→ Your task: Each line below must be transcribed exactly, and no picture may appear in the transcription.

┌────────

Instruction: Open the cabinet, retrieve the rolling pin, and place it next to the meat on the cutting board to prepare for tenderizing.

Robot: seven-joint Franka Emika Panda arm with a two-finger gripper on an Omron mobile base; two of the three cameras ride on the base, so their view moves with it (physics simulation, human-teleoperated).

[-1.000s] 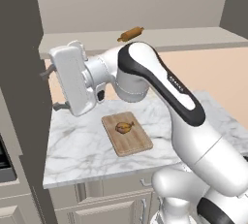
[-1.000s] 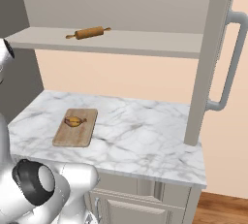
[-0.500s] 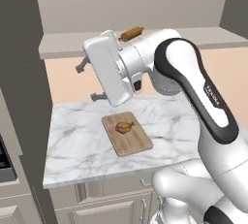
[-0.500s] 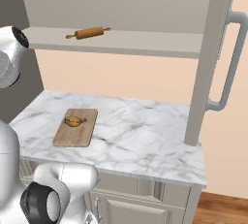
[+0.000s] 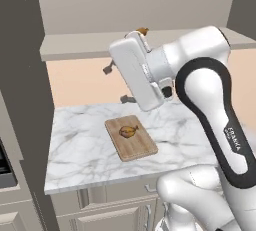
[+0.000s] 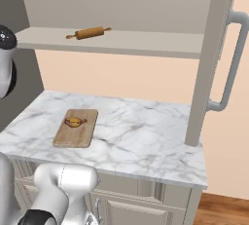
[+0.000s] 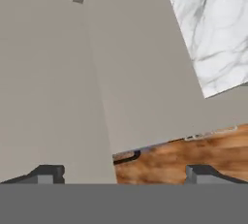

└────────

→ Reply:
Instruction: Open the cabinet, retrieve the rolling pin, and place it next to the meat on the cutting board to prepare for tenderizing.

Robot: seven-joint Franka Emika Panda arm with a two-finger gripper on an Omron mobile base; two of the three cameras ride on the base, so their view moves with it (physics simulation, human-teleoperated).

[-1.000s] 
[-1.000s] 
[-0.500s] 
[-0.500s] 
[+0.000s] 
[+0.000s] 
[+0.000s] 

Nothing remains to be done for this exercise.